**Exercise brief**. From the listing below, pull out every line where the string "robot" appears.

[Records provided — start]

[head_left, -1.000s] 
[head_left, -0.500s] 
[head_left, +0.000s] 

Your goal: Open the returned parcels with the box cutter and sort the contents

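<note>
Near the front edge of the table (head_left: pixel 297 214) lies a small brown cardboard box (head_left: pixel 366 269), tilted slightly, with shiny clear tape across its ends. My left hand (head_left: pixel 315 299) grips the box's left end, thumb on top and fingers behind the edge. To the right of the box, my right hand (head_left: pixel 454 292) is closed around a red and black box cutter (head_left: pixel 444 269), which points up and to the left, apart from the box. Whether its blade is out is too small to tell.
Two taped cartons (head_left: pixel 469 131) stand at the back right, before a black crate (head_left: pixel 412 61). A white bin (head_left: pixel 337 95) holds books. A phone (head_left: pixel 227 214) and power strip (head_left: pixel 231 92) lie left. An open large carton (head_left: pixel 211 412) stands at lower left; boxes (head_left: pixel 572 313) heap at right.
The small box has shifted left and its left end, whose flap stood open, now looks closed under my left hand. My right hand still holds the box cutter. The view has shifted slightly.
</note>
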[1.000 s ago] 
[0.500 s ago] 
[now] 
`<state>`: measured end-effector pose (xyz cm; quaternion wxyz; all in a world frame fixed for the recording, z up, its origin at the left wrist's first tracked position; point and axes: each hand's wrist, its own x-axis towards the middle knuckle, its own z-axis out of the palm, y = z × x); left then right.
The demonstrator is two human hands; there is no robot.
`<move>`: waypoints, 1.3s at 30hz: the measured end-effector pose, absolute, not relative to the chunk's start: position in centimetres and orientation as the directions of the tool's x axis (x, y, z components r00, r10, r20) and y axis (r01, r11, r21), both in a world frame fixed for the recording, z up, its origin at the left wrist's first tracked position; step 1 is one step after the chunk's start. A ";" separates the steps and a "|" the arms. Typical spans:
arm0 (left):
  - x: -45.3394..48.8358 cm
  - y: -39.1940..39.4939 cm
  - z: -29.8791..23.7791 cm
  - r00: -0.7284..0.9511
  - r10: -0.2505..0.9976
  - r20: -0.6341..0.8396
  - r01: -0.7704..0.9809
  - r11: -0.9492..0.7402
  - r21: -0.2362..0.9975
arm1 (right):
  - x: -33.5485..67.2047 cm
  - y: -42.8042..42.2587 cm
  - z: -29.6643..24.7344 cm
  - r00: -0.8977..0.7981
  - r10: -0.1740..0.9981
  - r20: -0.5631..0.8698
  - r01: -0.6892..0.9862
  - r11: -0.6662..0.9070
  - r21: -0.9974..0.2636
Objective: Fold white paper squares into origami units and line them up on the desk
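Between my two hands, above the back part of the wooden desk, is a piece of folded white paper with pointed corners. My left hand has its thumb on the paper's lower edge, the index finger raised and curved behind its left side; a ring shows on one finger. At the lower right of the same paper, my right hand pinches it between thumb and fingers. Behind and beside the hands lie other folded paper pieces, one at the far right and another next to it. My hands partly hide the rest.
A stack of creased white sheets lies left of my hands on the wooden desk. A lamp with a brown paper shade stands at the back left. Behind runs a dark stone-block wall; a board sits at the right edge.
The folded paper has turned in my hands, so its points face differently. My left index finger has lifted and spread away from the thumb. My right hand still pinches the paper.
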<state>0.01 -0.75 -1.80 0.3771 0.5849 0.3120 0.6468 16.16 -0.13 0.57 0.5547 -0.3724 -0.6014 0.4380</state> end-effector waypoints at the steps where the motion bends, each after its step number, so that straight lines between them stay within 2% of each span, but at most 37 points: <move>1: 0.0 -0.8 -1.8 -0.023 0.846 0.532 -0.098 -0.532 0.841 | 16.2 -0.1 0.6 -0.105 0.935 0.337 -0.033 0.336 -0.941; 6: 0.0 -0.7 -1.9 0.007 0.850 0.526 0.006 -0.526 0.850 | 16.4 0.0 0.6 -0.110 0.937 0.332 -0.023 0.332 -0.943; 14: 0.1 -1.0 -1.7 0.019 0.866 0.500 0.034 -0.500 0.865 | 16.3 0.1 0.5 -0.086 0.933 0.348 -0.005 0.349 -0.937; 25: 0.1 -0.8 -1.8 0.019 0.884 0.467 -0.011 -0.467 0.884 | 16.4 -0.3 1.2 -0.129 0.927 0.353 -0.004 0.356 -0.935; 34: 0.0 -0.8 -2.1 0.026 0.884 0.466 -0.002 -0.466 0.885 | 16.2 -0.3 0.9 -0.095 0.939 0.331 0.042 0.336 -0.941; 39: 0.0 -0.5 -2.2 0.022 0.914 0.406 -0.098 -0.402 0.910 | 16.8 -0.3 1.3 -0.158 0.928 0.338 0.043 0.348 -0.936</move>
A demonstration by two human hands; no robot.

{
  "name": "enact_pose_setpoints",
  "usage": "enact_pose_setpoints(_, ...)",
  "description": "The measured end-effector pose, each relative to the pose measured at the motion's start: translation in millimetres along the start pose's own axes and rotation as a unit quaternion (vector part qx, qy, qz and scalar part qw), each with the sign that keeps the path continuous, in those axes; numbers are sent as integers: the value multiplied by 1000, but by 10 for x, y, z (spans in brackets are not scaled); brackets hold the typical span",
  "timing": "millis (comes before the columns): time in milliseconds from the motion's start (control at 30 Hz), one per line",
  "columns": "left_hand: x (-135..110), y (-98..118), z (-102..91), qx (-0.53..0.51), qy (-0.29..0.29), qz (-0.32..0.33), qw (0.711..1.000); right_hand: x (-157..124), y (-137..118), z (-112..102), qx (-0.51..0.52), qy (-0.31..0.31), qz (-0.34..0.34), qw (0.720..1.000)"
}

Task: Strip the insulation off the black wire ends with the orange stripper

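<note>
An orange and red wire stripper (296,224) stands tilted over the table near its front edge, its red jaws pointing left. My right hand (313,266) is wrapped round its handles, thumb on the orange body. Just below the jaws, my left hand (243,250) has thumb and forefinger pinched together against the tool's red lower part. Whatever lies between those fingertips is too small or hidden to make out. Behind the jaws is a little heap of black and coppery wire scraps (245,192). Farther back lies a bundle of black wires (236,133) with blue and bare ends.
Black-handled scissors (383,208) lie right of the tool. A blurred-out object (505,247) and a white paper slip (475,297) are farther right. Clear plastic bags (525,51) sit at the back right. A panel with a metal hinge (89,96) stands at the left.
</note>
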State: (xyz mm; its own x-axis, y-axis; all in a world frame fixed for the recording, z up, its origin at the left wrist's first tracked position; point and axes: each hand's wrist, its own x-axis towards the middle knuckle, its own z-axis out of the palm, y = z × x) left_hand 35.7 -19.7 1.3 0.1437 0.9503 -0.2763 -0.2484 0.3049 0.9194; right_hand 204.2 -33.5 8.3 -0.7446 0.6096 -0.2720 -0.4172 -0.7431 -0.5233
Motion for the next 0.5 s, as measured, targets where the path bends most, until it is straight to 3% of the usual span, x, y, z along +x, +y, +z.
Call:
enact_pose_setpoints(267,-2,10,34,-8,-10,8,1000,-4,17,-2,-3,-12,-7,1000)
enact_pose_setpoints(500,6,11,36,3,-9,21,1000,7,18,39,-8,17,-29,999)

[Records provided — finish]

**Written response**.
The demonstrator is two human hands; there is no robot.
A demonstration by two human hands; no robot.

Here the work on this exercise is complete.